In article <g84783$1ge$1(a)s1.news.oleane.net>,
=?ISO-8859-15?Q?Jan_Vorbr=FCggen?= <Jan.Vorbrueggen(a)not-thomson.net> writes:
|>
|> > Oh, it was worse than that! After he had done the initial design
|> > (which was reasonable, if not excellent), he was elbowed out, and
|> > half of his design was thrown out to placate the god Benchmarketing.
|> >
|> > The aspect that I remember was that the GUI was brought back from
|> > where he had exiled it to the 'kernel' - and, as we all know, the
|> > GUIs are the source of all ills on modern systems :-(
|>
|> Yep - I think that was part of the 3.51 to 4.0 transition. As I
|> understand it, the thing was just too resource-hungry for the
|> hardware of the day to be marketable in that state.

As I heard it, that was as much an excuse as a reason. What
I heard was that it did perform like a dog, but that didn't
distinguish it from any of the other major releases. And that
problem was temporary.

The other reason I heard was that the GUI (and other components?)
were so repulsive that moving all of their privileged actions to
the other side of an interface (ANY interface) was beyond the
programmers. But they didn't want to admit that, so they mounted
an internal propaganda campaign about the performance.

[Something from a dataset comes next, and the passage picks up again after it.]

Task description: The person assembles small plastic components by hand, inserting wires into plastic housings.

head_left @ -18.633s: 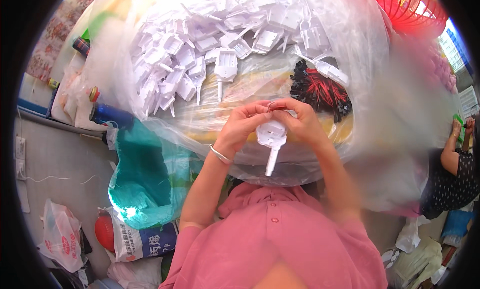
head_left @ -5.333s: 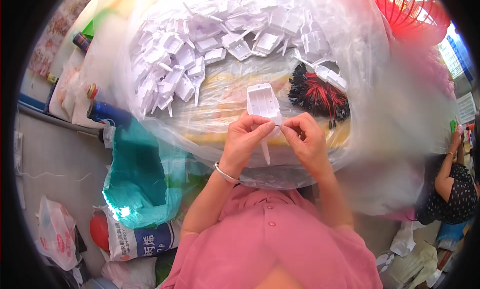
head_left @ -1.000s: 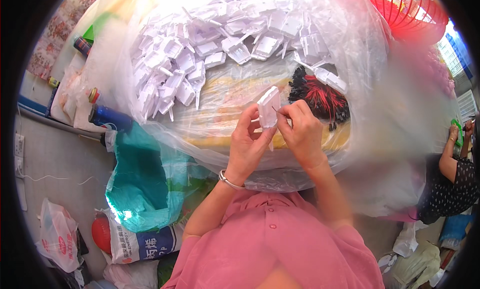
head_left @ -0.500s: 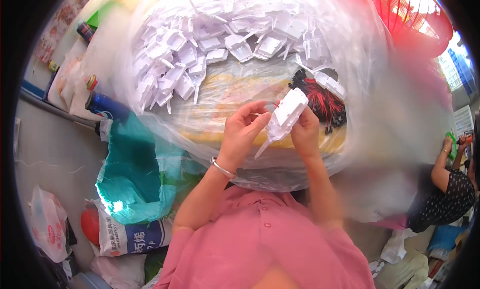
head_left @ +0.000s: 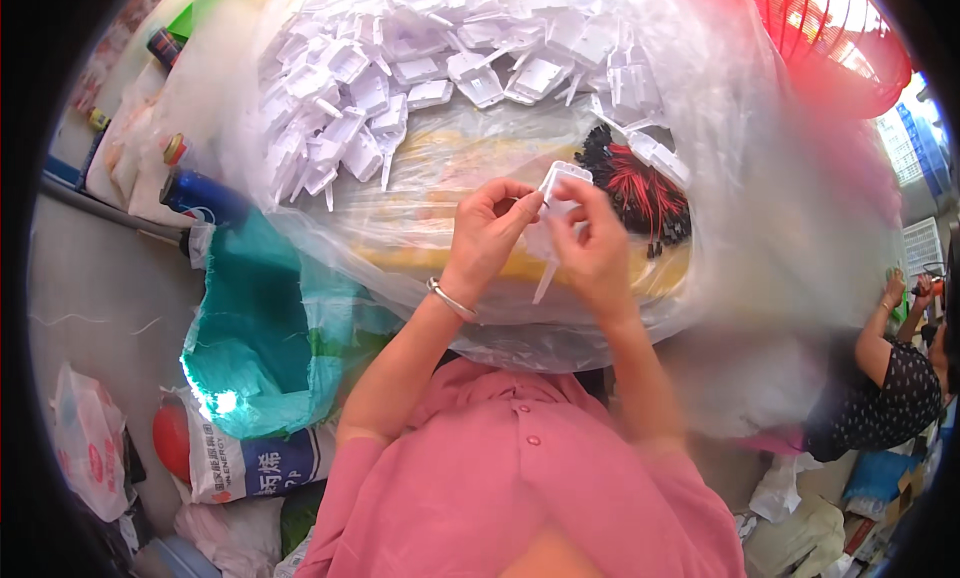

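Note:
In front of my chest, a white plastic housing (head_left: 567, 170) with a long narrow tail is tilted, its tail pointing down toward me. My left hand (head_left: 492, 236) pinches the housing's left edge between thumb and fingers; a tiny dark bit shows at those fingertips. Over the housing's right side, my right hand (head_left: 598, 250) has its fingers curled in and hides much of the part. What its fingertips grip is covered. Right of the hands lies a bundle of red and black wires (head_left: 640, 190) with dark ends. Many matching white housings (head_left: 345, 108) are heaped beyond.
Clear plastic sheeting (head_left: 440, 203) covers the yellowish work surface. A teal woven bag (head_left: 250, 328) hangs open at left, below a blue can (head_left: 205, 195). A red fan guard (head_left: 830, 38) stands far right. Another person (head_left: 885, 388) works at the right edge.
The housing has turned so that its rimmed side shows, and it sits slightly farther left. My right hand has moved from its right edge to over its front. My left hand still pinches.

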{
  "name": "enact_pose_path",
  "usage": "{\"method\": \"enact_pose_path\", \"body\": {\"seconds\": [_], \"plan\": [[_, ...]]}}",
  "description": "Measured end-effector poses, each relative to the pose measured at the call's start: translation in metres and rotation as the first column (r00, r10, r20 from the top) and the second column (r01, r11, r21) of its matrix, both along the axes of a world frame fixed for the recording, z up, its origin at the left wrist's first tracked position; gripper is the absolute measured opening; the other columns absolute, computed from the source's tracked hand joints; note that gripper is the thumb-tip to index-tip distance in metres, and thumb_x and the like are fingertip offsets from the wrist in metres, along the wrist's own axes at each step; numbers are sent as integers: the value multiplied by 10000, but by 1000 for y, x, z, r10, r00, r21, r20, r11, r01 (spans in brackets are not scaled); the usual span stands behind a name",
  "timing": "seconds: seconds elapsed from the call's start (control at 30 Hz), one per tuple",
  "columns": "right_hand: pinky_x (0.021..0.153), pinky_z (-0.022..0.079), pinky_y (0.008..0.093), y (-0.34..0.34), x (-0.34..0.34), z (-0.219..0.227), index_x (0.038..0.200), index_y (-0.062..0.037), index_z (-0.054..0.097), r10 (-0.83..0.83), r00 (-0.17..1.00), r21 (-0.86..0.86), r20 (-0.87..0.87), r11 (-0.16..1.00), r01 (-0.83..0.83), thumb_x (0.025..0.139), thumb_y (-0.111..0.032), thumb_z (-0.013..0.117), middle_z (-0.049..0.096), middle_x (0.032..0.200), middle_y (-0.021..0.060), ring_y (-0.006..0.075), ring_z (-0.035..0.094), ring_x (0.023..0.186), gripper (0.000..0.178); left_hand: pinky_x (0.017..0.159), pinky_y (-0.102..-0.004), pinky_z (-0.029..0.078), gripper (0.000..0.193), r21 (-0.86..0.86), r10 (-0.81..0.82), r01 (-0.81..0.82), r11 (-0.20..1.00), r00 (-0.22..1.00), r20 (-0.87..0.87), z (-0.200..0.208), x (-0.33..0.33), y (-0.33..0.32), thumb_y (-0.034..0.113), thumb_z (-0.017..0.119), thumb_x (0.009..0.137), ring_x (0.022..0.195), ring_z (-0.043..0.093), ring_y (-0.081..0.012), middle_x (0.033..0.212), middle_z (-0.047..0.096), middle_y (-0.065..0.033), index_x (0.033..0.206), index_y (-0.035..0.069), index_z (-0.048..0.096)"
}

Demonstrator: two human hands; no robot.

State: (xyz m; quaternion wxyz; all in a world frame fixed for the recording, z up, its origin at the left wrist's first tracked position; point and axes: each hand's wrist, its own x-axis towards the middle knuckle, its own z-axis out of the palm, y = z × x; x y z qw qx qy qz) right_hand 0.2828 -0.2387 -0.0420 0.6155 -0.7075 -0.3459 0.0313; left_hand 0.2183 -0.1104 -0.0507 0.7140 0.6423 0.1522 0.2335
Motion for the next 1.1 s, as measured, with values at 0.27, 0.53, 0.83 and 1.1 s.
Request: {"method": "enact_pose_path", "body": {"seconds": [0.27,0.53,0.83,1.1], "plan": [[668,472,370,15,15,-30,1096,-51,562,74,993,-261,97,964,-46,822,-170,625,609,923,122,247,606,767,306,695,-201,463,129,-92,-112,125,988,985,134,7,-6,5,106,635,858,762,571,-59,830,636,-11,908,-13,634],[648,444,219,10,17,-14,910,-22,625,126,987,8,-99,992,-126,865,-65,600,617,795,2,69,557,712,67,869,-256,431,210,-51,-120,123,991,990,68,-7,-14,17,93,645,844,1046,518,-112,1205,502,-68,1037,11,653],[678,454,217,11,25,-10,973,-27,583,304,901,175,-308,950,-261,872,-65,597,648,833,42,91,609,776,108,887,-290,444,237,294,-101,124,948,991,-93,-11,-14,22,117,689,804,1106,511,-156,1282,443,-119,1037,77,670],[678,475,243,13,25,-9,886,-6,579,224,956,80,-187,974,-213,831,-27,617,621,839,50,112,604,768,70,841,-276,468,110,-233,-387,377,897,922,2,-9,-14,36,100,681,791,1069,538,-147,1301,446,-122,869,24,658]]}}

However, you know what such stories are like. I neither believe
nor disbelieve it.

Regards,
Nick Maclaren.

From: Dirk Bruere at NeoPax on 16 Aug 2008 22:30

Jan Panteltje wrote:
> On a sunny day (Sun, 10 Aug 2008 17:05:31 +0000) it happened ChrisQ
> <blackhole(a)devnull.com> wrote in <g7n75m$vi$1(a)aioe.org>:
>
>> Jan Panteltje wrote:
>>
>>> John Lennon:
>>>
>>> 'You know I am a dreamer' .... ' And I hope you join us someday'
>>>
>>> (well what I remember of it). You should REALLY try to program a Cell
>>> processor some day.
>>>
>>> Dunno what you have against programmers, there are programmaers who
>>> are amazingly clever with hardware resources. I dunno about NT and
>>> MS, but IIRC MS plucked programmers from unis, and sort of
>>> brainwashed them then.. the result we all know.
>>>
>>>
>> That's just the problem - programmers have been so good at hiding the
>> limitations of poorly designed hardware that the whole world thinks
>> that hardware must be perfect and needs no attention other than making
>> it go faster.
>>
>> If you look at some modern i/o device architectures, it's obvious the
>> hardware engineers never gave a second thought about how the thing would
>> be programmed efficiently...
>>
>> Chris (with embedded programmer hat on :-(
>
> Interesting.
> For me, I have a hardware background, but also software, the two
> came together with FPGA, when I wanted to implement DES as fast as possible.
> I did wind up with just a bunch of gates and 1 clock cycle, so no program :-)
> No loops (all unfolded in hardware).
> So, you need to define some boundary between hardware resources (that one used a lot of gates),
> and software resources, I think.

Unless you blur the boundary further by using on-the-fly reprogrammable
gate arrays.

--
Dirk

http://www.transcendence.me.uk/ - Transcendence UK
http://www.theconsensus.org/ - A UK political party
http://www.onetribe.me.uk/wordpress/?cat=5 - Our podcasts on weird stuff

From: Michel Hack on 18 Aug 2008 15:02

On Aug 13, 5:52 pm, "Wilco Dijkstra"
<Wilco.removethisDijks...(a)ntlworld.com> wrote:

> Btw Do you happen to know the reasoning behind signed left shifts being
> undefined while right shifts are implementation defined?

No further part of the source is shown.